Requirement » Provide the entries once more, identical in every word.

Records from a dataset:

########

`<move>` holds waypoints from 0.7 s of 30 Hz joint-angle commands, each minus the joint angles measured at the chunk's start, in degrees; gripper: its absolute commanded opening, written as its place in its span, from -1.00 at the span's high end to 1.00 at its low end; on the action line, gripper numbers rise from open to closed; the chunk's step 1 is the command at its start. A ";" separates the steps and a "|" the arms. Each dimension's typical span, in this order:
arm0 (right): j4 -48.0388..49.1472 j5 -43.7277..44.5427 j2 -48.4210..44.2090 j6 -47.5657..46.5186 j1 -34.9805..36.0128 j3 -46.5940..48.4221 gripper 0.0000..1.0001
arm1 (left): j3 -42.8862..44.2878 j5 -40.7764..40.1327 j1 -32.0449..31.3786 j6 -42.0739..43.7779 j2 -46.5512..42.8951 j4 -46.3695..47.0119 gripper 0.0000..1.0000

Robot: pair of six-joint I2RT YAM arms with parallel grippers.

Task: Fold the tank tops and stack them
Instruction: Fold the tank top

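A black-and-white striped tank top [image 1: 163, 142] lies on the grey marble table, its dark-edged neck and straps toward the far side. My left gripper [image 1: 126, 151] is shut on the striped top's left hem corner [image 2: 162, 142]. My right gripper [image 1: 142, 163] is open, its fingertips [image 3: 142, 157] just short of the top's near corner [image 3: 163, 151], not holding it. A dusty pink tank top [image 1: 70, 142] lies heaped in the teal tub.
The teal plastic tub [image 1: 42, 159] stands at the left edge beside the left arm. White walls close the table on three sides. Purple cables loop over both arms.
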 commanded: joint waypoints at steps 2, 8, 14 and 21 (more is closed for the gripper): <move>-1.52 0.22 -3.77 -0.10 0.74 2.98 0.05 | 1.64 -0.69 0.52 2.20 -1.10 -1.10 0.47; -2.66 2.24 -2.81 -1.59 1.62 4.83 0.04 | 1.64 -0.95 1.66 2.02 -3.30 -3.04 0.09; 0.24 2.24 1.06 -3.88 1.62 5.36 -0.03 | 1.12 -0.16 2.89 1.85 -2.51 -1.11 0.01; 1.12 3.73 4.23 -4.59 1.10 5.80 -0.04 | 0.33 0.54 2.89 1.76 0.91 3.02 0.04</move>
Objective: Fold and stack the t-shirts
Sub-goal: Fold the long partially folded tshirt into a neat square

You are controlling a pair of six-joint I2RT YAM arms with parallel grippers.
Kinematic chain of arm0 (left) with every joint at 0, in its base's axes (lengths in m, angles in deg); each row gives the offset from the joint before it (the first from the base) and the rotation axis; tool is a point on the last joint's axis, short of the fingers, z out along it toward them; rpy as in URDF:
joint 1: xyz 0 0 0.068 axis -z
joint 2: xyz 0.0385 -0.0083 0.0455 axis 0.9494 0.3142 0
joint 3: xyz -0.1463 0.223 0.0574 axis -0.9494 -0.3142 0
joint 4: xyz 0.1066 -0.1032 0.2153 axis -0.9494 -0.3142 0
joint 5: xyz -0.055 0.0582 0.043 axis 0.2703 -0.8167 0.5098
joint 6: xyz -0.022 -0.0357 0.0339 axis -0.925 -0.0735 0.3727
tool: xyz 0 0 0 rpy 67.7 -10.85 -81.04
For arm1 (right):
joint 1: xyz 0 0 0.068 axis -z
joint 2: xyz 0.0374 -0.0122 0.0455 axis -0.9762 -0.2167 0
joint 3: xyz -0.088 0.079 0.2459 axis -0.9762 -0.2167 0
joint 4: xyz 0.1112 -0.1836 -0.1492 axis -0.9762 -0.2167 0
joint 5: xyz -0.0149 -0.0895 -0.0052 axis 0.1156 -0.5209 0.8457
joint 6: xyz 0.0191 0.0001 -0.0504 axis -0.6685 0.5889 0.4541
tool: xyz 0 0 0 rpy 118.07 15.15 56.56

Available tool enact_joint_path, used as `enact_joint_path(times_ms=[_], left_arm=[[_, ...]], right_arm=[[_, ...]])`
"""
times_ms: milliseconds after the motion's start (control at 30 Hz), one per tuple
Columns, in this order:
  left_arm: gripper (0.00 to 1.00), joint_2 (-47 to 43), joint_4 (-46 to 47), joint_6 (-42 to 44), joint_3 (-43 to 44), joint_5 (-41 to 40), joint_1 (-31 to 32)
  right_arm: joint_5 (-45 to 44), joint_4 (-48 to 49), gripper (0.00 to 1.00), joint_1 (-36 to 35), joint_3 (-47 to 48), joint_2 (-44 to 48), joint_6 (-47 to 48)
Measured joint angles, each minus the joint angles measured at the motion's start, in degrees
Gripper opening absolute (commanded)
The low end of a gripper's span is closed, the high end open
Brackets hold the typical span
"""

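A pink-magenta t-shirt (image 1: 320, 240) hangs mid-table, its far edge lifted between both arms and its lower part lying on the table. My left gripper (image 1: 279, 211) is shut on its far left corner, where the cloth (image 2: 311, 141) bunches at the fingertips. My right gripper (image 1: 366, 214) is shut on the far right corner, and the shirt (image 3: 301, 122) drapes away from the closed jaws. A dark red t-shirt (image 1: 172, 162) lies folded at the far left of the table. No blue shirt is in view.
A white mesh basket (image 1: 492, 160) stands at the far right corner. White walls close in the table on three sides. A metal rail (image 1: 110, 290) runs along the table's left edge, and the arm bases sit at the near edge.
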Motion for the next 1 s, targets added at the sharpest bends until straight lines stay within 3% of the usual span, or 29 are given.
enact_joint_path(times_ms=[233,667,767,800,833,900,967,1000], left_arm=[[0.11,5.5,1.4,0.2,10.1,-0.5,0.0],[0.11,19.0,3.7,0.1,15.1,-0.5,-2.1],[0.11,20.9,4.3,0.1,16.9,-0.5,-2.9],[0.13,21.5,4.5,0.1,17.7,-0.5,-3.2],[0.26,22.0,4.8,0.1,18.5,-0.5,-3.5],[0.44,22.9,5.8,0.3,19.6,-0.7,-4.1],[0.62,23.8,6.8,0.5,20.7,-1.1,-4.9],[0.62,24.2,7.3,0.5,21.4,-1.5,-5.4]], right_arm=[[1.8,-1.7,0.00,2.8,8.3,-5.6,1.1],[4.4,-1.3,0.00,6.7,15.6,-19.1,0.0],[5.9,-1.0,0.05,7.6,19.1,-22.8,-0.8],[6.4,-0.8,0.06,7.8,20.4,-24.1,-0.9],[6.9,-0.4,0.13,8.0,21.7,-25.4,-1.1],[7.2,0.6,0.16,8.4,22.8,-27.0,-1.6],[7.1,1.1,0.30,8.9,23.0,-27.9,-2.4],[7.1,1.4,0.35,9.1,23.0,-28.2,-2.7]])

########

Answer area »
`<move>` holds waypoints from 0.7 s of 30 Hz joint-angle commands, each minus the joint angles measured at the chunk's start, in degrees; gripper: its absolute commanded opening, written as its place in its span, from -1.00 at the span's high end to 1.00 at its low end; on the action line, gripper numbers rise from open to closed; the chunk's step 1 is the command at its start. A ";" separates the steps and a "|" the arms. Each dimension's typical span, in this order:
arm0 (right): j4 -48.0388..49.1472 j5 -43.7277..44.5427 j2 -48.4210..44.2090 j6 -47.5657..46.5186 j1 -34.9805..36.0128 j3 -46.5940..48.4221 gripper 0.0000..1.0001
arm1 (left): j3 -42.8862..44.2878 j5 -40.7764..40.1327 j1 -32.0449..31.3786 j6 -42.0739..43.7779 j2 -46.5512..42.8951 j4 -46.3695..47.0119 gripper 0.0000..1.0000

Robot: pair of six-joint I2RT YAM arms with parallel grippers.

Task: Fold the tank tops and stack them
Instruction: Fold the tank top

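A black-and-white striped tank top [image 1: 163, 142] lies on the grey marble table, its dark-edged neck and straps toward the far side. My left gripper [image 1: 126, 151] is shut on the striped top's left hem corner [image 2: 162, 142]. My right gripper [image 1: 142, 163] is open, its fingertips [image 3: 142, 157] just short of the top's near corner [image 3: 163, 151], not holding it. A dusty pink tank top [image 1: 70, 142] lies heaped in the teal tub.
The teal plastic tub [image 1: 42, 159] stands at the left edge beside the left arm. White walls close the table on three sides. Purple cables loop over both arms.
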 commanded: joint waypoints at steps 2, 8, 14 and 21 (more is closed for the gripper): <move>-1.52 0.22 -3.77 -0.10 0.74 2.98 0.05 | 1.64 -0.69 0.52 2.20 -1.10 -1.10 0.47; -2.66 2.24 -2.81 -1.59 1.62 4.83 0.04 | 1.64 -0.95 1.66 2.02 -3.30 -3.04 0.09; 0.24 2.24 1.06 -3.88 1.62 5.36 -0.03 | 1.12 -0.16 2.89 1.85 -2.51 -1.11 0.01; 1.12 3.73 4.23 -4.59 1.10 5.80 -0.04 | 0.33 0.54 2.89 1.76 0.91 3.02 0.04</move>
Objective: Fold and stack the t-shirts
Sub-goal: Fold the long partially folded tshirt into a neat square

You are controlling a pair of six-joint I2RT YAM arms with parallel grippers.
Kinematic chain of arm0 (left) with every joint at 0, in its base's axes (lengths in m, angles in deg); each row gives the offset from the joint before it (the first from the base) and the rotation axis; tool is a point on the last joint's axis, short of the fingers, z out along it toward them; rpy as in URDF:
joint 1: xyz 0 0 0.068 axis -z
joint 2: xyz 0.0385 -0.0083 0.0455 axis 0.9494 0.3142 0
joint 3: xyz -0.1463 0.223 0.0574 axis -0.9494 -0.3142 0
joint 4: xyz 0.1066 -0.1032 0.2153 axis -0.9494 -0.3142 0
joint 5: xyz -0.055 0.0582 0.043 axis 0.2703 -0.8167 0.5098
joint 6: xyz -0.022 -0.0357 0.0339 axis -0.925 -0.0735 0.3727
tool: xyz 0 0 0 rpy 67.7 -10.85 -81.04
For arm1 (right):
joint 1: xyz 0 0 0.068 axis -z
joint 2: xyz 0.0374 -0.0122 0.0455 axis -0.9762 -0.2167 0
joint 3: xyz -0.088 0.079 0.2459 axis -0.9762 -0.2167 0
joint 4: xyz 0.1112 -0.1836 -0.1492 axis -0.9762 -0.2167 0
joint 5: xyz -0.0149 -0.0895 -0.0052 axis 0.1156 -0.5209 0.8457
joint 6: xyz 0.0191 0.0001 -0.0504 axis -0.6685 0.5889 0.4541
tool: xyz 0 0 0 rpy 118.07 15.15 56.56

Available tool enact_joint_path, used as `enact_joint_path(times_ms=[_], left_arm=[[_, ...]], right_arm=[[_, ...]])`
"""
times_ms: milliseconds after the motion's start (control at 30 Hz), one per tuple
Columns, in this order:
  left_arm: gripper (0.00 to 1.00), joint_2 (-47 to 43), joint_4 (-46 to 47), joint_6 (-42 to 44), joint_3 (-43 to 44), joint_5 (-41 to 40), joint_1 (-31 to 32)
  right_arm: joint_5 (-45 to 44), joint_4 (-48 to 49), gripper (0.00 to 1.00), joint_1 (-36 to 35), joint_3 (-47 to 48), joint_2 (-44 to 48), joint_6 (-47 to 48)
Measured joint angles, each minus the joint angles measured at the motion's start, in degrees
Gripper opening absolute (commanded)
The low end of a gripper's span is closed, the high end open
Brackets hold the typical span
"""

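A pink-magenta t-shirt (image 1: 320, 240) hangs mid-table, its far edge lifted between both arms and its lower part lying on the table. My left gripper (image 1: 279, 211) is shut on its far left corner, where the cloth (image 2: 311, 141) bunches at the fingertips. My right gripper (image 1: 366, 214) is shut on the far right corner, and the shirt (image 3: 301, 122) drapes away from the closed jaws. A dark red t-shirt (image 1: 172, 162) lies folded at the far left of the table. No blue shirt is in view.
A white mesh basket (image 1: 492, 160) stands at the far right corner. White walls close in the table on three sides. A metal rail (image 1: 110, 290) runs along the table's left edge, and the arm bases sit at the near edge.
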Motion for the next 1 s, targets added at the sharpest bends until straight lines stay within 3% of the usual span, or 29 are given.
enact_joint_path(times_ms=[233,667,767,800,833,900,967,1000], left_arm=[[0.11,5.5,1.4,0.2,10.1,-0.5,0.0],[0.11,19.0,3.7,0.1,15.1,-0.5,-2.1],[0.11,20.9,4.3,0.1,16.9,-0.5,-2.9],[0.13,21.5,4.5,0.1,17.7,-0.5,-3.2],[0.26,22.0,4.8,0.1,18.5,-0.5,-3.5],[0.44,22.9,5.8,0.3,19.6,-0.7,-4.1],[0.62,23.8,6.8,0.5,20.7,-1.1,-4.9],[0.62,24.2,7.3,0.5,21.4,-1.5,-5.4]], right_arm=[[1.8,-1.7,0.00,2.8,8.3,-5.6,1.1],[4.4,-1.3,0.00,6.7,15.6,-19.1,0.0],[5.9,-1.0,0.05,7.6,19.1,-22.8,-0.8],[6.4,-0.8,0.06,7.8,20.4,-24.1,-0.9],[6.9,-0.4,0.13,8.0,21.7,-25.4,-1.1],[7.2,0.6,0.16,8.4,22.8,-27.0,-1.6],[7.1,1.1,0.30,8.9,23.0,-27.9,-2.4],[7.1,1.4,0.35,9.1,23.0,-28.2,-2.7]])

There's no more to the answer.